- TASK:
Without leaving anything out, print every line of the data.

- DATA BELOW:
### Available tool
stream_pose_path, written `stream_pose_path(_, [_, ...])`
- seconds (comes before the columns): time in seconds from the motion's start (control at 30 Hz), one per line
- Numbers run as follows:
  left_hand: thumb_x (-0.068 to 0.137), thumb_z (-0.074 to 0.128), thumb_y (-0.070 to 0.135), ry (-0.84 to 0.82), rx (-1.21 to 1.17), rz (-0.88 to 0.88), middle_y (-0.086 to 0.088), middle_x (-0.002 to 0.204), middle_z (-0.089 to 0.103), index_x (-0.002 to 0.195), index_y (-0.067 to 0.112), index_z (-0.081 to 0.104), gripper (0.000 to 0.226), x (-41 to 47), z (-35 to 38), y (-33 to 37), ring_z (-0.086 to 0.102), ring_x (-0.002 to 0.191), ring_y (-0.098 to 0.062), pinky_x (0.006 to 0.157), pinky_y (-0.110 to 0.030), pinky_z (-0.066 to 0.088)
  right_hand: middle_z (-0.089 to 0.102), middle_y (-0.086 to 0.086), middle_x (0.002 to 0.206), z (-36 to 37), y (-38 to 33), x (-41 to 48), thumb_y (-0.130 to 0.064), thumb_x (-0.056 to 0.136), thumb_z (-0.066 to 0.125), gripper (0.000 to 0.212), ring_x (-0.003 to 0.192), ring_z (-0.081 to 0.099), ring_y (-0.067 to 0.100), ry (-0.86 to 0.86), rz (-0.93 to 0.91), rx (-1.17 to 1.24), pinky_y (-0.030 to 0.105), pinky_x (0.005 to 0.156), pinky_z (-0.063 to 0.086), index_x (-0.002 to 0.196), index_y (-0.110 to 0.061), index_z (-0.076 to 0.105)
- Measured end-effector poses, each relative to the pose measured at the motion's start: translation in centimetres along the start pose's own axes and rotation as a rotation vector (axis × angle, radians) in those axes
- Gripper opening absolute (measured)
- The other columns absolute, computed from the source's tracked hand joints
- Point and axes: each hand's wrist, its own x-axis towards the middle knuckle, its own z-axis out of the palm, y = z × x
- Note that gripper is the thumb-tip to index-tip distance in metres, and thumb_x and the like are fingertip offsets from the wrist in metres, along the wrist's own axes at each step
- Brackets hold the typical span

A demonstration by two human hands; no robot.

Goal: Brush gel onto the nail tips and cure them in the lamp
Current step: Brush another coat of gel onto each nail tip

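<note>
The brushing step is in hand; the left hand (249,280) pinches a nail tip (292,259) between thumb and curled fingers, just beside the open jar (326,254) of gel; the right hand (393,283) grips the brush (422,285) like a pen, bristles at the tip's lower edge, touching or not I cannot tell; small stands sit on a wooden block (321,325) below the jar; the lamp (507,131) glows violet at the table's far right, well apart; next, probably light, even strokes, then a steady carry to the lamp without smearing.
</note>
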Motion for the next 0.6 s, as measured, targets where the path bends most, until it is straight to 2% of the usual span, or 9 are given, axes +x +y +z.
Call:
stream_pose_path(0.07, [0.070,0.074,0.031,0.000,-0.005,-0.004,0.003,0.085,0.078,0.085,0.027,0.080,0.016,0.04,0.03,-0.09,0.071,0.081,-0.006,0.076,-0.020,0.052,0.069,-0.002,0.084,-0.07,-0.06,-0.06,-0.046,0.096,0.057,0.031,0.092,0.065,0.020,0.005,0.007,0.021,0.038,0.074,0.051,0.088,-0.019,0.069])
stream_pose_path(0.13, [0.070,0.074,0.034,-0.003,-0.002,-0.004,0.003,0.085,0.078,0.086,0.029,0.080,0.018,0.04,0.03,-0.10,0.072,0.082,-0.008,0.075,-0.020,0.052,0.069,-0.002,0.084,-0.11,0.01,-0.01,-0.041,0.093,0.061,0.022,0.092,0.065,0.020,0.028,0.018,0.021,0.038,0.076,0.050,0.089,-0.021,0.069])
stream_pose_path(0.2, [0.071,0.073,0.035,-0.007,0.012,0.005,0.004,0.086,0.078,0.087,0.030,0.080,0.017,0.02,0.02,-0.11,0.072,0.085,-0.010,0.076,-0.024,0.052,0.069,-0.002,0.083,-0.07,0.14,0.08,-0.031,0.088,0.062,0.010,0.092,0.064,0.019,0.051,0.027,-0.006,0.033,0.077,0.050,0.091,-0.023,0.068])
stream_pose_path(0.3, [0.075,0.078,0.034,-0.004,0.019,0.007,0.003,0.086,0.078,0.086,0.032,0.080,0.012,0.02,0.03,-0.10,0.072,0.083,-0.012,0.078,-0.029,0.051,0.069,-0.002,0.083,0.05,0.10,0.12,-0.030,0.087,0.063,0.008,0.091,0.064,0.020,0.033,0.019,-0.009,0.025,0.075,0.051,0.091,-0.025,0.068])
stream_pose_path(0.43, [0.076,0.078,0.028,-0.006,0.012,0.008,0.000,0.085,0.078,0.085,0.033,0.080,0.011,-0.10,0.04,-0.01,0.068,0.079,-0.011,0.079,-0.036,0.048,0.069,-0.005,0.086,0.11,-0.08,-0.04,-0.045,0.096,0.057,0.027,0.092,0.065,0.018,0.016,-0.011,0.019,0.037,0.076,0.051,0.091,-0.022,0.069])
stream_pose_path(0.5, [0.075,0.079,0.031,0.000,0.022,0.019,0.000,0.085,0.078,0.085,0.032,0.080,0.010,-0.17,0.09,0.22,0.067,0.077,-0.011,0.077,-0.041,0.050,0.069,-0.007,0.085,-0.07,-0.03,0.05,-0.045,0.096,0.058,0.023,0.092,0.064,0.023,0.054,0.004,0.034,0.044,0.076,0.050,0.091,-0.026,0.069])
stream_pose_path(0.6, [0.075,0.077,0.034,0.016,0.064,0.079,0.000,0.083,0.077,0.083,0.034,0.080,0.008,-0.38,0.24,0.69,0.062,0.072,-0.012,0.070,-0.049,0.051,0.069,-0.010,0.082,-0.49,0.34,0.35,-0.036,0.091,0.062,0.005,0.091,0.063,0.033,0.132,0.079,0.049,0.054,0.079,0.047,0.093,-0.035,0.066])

- ANSWER SECTION:
### Available tool
stream_pose_path, written `stream_pose_path(_, [_, ...])`
- seconds (comes before the columns): time in seconds from the motion's start (control at 30 Hz), one per line
- Numbers run as follows:
  left_hand: thumb_x (-0.068 to 0.137), thumb_z (-0.074 to 0.128), thumb_y (-0.070 to 0.135), ry (-0.84 to 0.82), rx (-1.21 to 1.17), rz (-0.88 to 0.88), middle_y (-0.086 to 0.088), middle_x (-0.002 to 0.204), middle_z (-0.089 to 0.103), index_x (-0.002 to 0.195), index_y (-0.067 to 0.112), index_z (-0.081 to 0.104), gripper (0.000 to 0.226), x (-41 to 47), z (-35 to 38), y (-33 to 37), ring_z (-0.086 to 0.102), ring_x (-0.002 to 0.191), ring_y (-0.098 to 0.062), pinky_x (0.006 to 0.157), pinky_y (-0.110 to 0.030), pinky_z (-0.066 to 0.088)
  right_hand: middle_z (-0.089 to 0.102), middle_y (-0.086 to 0.086), middle_x (0.002 to 0.206), z (-36 to 37), y (-38 to 33), x (-41 to 48), thumb_y (-0.130 to 0.064), thumb_x (-0.056 to 0.136), thumb_z (-0.066 to 0.125), gripper (0.000 to 0.212), ring_x (-0.003 to 0.192), ring_z (-0.081 to 0.099), ring_y (-0.067 to 0.100), ry (-0.86 to 0.86), rz (-0.93 to 0.91), rx (-1.17 to 1.24), pinky_y (-0.030 to 0.105), pinky_x (0.005 to 0.156), pinky_z (-0.063 to 0.086), index_x (-0.002 to 0.196), index_y (-0.110 to 0.061), index_z (-0.076 to 0.105)
- Measured end-effector poses, each relative to the pose measured at the motion's start: translation in centimetres along the start pose's own axes and rotation as a rotation vector (axis × angle, radians) in those axes
- Gripper opening absolute (measured)
- The other columns absolute, computed from the source's tracked hand joints
- Point and axes: each hand's wrist, its own x-axis towards the middle knuckle, its own z-axis out of the palm, y = z × x
- Note that gripper is the thumb-tip to index-tip distance in metres, and thumb_x and the like are fingertip offsets from the wrist in metres, along the wrist's own axes at each step
- Brackets hold the typical span

A demonstration by two human hands; no robot.

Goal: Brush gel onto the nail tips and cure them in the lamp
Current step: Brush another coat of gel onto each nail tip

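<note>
The brushing step is in hand; the left hand (249,280) pinches a nail tip (292,259) between thumb and curled fingers, just beside the open jar (326,254) of gel; the right hand (393,283) grips the brush (422,285) like a pen, bristles at the tip's lower edge, touching or not I cannot tell; small stands sit on a wooden block (321,325) below the jar; the lamp (507,131) glows violet at the table's far right, well apart; next, probably light, even strokes, then a steady carry to the lamp without smearing.
</note>
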Motion for the next 0.6 s, as measured, targets where the path bends most, until it is straight to 2% of the usual span, or 9 are given, axes +x +y +z.
Call:
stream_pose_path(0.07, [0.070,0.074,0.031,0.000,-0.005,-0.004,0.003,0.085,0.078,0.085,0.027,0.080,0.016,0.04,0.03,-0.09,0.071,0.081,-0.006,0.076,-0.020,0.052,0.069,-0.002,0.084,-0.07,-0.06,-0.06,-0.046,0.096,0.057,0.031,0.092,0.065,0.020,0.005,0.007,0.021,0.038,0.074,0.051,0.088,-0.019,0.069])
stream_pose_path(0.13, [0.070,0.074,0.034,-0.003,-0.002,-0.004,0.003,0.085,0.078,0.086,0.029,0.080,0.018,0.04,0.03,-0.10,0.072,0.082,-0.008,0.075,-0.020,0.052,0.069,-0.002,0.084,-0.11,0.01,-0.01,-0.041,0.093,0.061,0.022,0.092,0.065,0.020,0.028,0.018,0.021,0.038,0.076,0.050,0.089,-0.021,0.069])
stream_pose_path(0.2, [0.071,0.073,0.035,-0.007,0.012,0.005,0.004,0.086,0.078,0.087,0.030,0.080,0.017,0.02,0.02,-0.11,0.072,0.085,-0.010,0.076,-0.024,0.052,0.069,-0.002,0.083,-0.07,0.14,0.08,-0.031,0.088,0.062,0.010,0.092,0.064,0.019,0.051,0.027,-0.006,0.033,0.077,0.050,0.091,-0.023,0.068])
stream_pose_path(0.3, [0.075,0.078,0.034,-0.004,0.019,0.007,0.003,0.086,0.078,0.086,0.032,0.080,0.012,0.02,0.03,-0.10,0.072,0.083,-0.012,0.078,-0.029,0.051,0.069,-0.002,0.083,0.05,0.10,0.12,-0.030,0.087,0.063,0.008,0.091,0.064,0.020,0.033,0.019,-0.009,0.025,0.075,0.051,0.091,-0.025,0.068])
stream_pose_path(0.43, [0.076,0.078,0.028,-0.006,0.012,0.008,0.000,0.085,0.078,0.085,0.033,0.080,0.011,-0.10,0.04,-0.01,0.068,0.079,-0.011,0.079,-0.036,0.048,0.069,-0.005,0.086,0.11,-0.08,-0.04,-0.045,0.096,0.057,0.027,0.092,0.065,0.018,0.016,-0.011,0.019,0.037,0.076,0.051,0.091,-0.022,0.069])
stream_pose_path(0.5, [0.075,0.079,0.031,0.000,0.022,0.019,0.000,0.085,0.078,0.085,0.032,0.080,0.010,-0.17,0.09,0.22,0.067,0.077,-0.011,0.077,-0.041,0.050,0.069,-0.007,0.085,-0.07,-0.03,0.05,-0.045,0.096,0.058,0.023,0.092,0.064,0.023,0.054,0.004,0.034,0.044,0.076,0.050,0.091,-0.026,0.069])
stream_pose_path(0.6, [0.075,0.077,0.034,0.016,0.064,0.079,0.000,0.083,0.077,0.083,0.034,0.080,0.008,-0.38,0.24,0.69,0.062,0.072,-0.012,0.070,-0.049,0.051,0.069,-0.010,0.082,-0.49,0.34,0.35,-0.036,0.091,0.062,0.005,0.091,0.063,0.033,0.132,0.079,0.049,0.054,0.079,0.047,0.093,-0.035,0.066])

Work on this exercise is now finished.